- Ponniammanmedu Location within Chennai Ponniammanmedu Location within Tamil Nadu Ponniammanmedu Location within India
- Coordinates: 13°07′48″N 80°14′05″E﻿ / ﻿13.129886°N 80.234778°E
- Country: India
- State: Tamil Nadu
- District: Chennai district
- Metro: Chennai
- Zone: Madhavaram Zone No 3
- Elevation: 7 m (23 ft)

Languages
- • Official: Tamil
- Time zone: UTC+5:30 (IST)
- PIN: 600110
- Telephone code: 044
- Vehicle registration: TN-05-xx-xxxx
- Planning agency: CMDA
- City: Chennai
- Lok Sabha constituency: North Chennai
- Vidhan Sabha constituency: Madhavaram
- Civic agency: Chennai Corporation

= Ponniammanmedu =

Ponniammanmedu is a developing residential area and mid-segment locatlity in North Chennai, a metropolitan city in Tamil Nadu, India. Ponniammanmedu is governed under the Tiruvallur district.

==Facilities==
===Schools===
Ponniammanmedu has several educational facilities located within and near itself. These include the CSI Middle School, Matriculation Higher Secondary School, and Singaram Pillai Girls High School, among others.

=== Hospitals ===
The locality of Ponniammanmedu has multiple nursing homes, clinics, and hospitals nearby.

=== Shopping ===
Ponniammanmedu has several shopping complexes located around the area.

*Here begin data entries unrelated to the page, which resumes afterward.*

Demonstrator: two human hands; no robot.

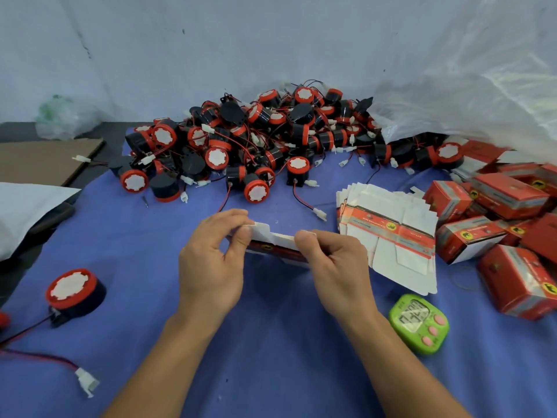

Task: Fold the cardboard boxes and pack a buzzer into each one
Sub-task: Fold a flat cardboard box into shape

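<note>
Cardboard box (275, 240), unfolded, is pinched at either end by fingers of the left hand (211, 267) and right hand (337, 270). Behind it lies a buzzer heap (256, 137); to its right, flat blanks (388, 233), folded cartons (509, 194) and a green timer (419, 322).

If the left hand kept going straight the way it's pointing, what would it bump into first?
The left hand pinches the flat box; past that, it would probably meet the buzzer pile first, though depth is unclear.
</note>
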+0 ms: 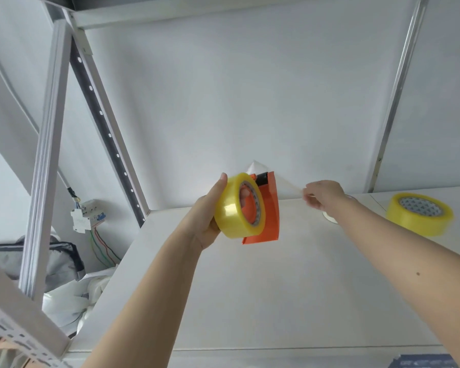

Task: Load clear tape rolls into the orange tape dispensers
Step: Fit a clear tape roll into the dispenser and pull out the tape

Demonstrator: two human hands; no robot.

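Head view: left hand (210, 216) gripped roll (234, 208) seated on dispenser (270, 208), frame center, above table (250, 288). Right hand (322, 193) pinched strip (290, 188), right of center. Spare roll (418, 215) sat at right edge. Risk: slack strip could fold and stick to itself, and a loosely held roll could slip off the dispenser.

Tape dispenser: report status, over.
Left hand grips roll and dispenser. Right hand pinches loose tape end. Spare roll on table, nothing blocking.

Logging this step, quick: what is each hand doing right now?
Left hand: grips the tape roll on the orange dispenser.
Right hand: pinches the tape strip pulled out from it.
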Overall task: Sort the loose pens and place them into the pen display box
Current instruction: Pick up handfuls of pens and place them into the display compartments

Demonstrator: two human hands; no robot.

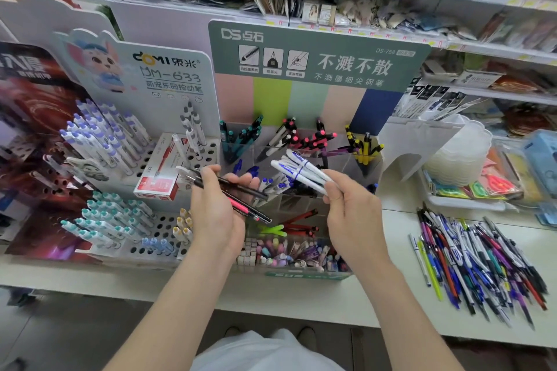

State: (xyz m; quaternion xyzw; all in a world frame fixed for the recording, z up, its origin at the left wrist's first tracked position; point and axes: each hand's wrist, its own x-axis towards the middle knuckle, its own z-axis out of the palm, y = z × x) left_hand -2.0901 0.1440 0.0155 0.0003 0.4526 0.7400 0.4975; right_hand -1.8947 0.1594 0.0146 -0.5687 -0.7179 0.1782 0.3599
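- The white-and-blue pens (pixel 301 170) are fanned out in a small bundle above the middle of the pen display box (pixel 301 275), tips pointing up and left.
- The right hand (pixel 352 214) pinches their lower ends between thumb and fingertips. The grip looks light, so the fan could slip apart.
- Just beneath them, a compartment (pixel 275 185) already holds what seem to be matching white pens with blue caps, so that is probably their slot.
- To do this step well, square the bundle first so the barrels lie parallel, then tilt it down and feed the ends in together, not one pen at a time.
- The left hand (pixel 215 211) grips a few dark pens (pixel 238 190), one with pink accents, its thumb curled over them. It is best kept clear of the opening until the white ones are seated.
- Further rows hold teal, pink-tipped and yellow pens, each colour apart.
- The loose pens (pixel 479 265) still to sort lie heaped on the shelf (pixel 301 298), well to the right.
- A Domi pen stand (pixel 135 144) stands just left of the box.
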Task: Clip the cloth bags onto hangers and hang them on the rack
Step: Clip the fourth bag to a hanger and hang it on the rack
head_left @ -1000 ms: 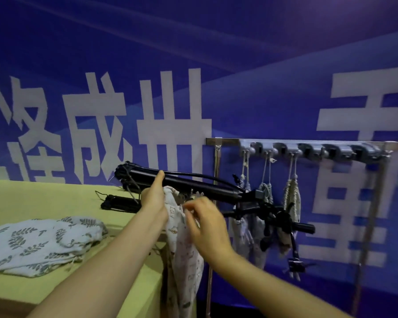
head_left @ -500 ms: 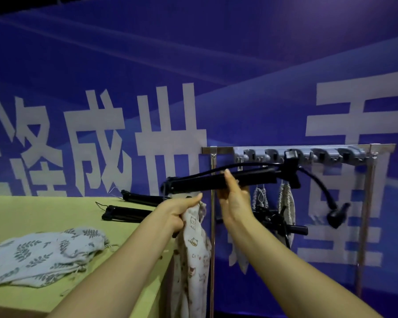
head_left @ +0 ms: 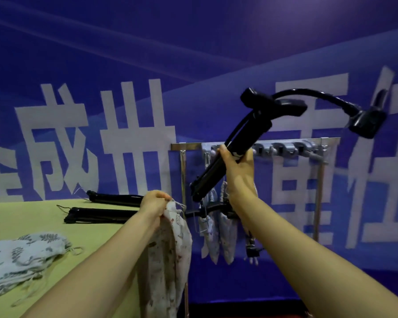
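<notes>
1. Our right hand (head_left: pixel 238 167) is clamped around the shaft of a long black folded hanger with a curved hook (head_left: pixel 234 145), held up and tilted, its hook end high and to the right, above the rack.
2. Our left hand (head_left: pixel 153 204) is pinched shut on the top edge of a pale cloth bag with a small brown print (head_left: pixel 170 253), which hangs down past the right edge of the counter (head_left: pixel 32 216). We see the bag apart from the raised hanger.
3. The silver metal rack with a row of grey hooks (head_left: pixel 285 148) stands on the right, beyond our right hand. Several pale printed bags (head_left: pixel 216 237) hang from it on a black hanger.
4. On the yellow-green counter, two more black folded hangers (head_left: pixel 101 214) lie at the far side, and a white cloth bag with a leaf print (head_left: pixel 21 255) lies near left.
</notes>
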Demonstrator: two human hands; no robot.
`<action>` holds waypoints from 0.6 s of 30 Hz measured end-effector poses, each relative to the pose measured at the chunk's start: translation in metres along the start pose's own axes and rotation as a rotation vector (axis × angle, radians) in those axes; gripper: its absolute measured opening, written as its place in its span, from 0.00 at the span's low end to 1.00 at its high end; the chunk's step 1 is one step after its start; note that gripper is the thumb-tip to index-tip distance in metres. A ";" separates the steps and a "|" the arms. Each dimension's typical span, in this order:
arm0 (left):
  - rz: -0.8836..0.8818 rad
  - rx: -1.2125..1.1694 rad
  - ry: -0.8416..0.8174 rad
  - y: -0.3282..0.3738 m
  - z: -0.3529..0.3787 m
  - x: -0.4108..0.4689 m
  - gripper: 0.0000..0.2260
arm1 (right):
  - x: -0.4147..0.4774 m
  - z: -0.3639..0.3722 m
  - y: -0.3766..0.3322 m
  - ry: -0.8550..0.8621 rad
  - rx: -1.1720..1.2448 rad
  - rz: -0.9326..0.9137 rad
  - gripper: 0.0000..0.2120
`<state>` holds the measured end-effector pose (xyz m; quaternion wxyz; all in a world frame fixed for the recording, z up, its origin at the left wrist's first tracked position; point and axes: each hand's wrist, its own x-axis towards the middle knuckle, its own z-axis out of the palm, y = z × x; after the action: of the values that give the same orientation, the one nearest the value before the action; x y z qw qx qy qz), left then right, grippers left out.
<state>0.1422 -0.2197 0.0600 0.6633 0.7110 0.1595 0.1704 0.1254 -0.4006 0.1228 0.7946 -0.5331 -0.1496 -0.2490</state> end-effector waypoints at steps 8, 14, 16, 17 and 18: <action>0.184 0.309 -0.214 0.011 0.044 -0.014 0.21 | -0.006 -0.028 -0.016 -0.049 0.005 -0.050 0.16; 0.317 0.458 -0.320 0.027 0.046 -0.036 0.25 | 0.000 -0.033 -0.026 0.017 0.094 -0.062 0.09; 0.363 0.495 -0.370 0.035 0.046 -0.047 0.26 | 0.001 -0.033 -0.028 0.047 0.115 -0.056 0.07; 0.386 0.509 -0.386 0.038 0.046 -0.051 0.26 | 0.001 -0.033 -0.028 0.056 0.123 -0.053 0.07; 0.399 0.518 -0.400 0.040 0.046 -0.053 0.27 | 0.000 -0.033 -0.026 0.066 0.118 -0.053 0.09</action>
<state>0.1159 -0.2874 0.0951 0.4334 0.8914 -0.0768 0.1078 0.1098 -0.4393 0.1303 0.8222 -0.4730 -0.1519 -0.2780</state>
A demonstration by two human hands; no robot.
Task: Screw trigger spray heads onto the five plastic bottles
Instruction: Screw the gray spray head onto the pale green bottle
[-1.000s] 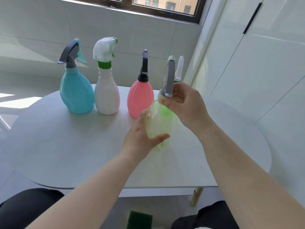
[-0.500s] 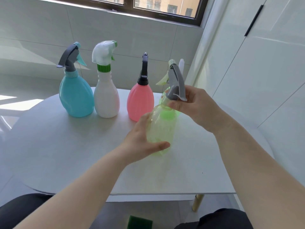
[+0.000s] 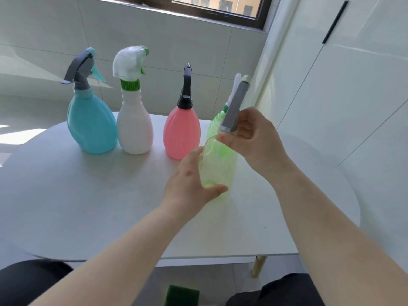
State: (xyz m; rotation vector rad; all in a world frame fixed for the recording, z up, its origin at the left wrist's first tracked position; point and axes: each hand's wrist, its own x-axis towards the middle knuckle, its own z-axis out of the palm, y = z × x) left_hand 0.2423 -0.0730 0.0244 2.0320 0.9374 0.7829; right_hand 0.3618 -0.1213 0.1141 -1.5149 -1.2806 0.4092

These include the Lily Pond, Alsa Mall, and Cisons Shopping Complexes, and Chintadripet Market.

==Sub-Neighbourhoods==
Ponniammanmedu has multiple small localities located within itself. These sub-localities include:

- Kodungaiyur
- Balaji Nagar
- Kumaran Nagar
- Peravallur
- Kolathur
- Moolakadai
- Madhavaram
- Retteri junction
- Thiruppathi Nagar
- Vajravel Nagar
- Balakumaran Nagar

==Religion==
===Temples===
Ponniammanmedu has numerous temples. These include the Somanatheswar, Lakshmi Amman, and Sri Shenbaga Vinayagar Temples.

===Churches===
CSI Church and Perambu Lourdes Church are some of the important churches here.

==Transportation==

=== Buses ===
Ponniammanmedu is easily accessible from the Moolakadai and Madhavaram bus terminals. Two frequent-service minibus shuttles also travel via Ponniammanmedu - the S61 Madhavaram to Perambur service, and the S68 Moolakadai to Agaram service. Ponniammanmedu is also served by the MTC public bus service.

=== Rail ===
There are several nearby rail stations, including the Perambur Locomotive Works, Perambur, Vyasarpadi Jeeva, and Perambur Carriage Works Railway Stations.

=== Aviation ===
The closest airport to the Ponniammanmedu neighbourhood is Chennai International Airport, which serves both domestic and international destinations.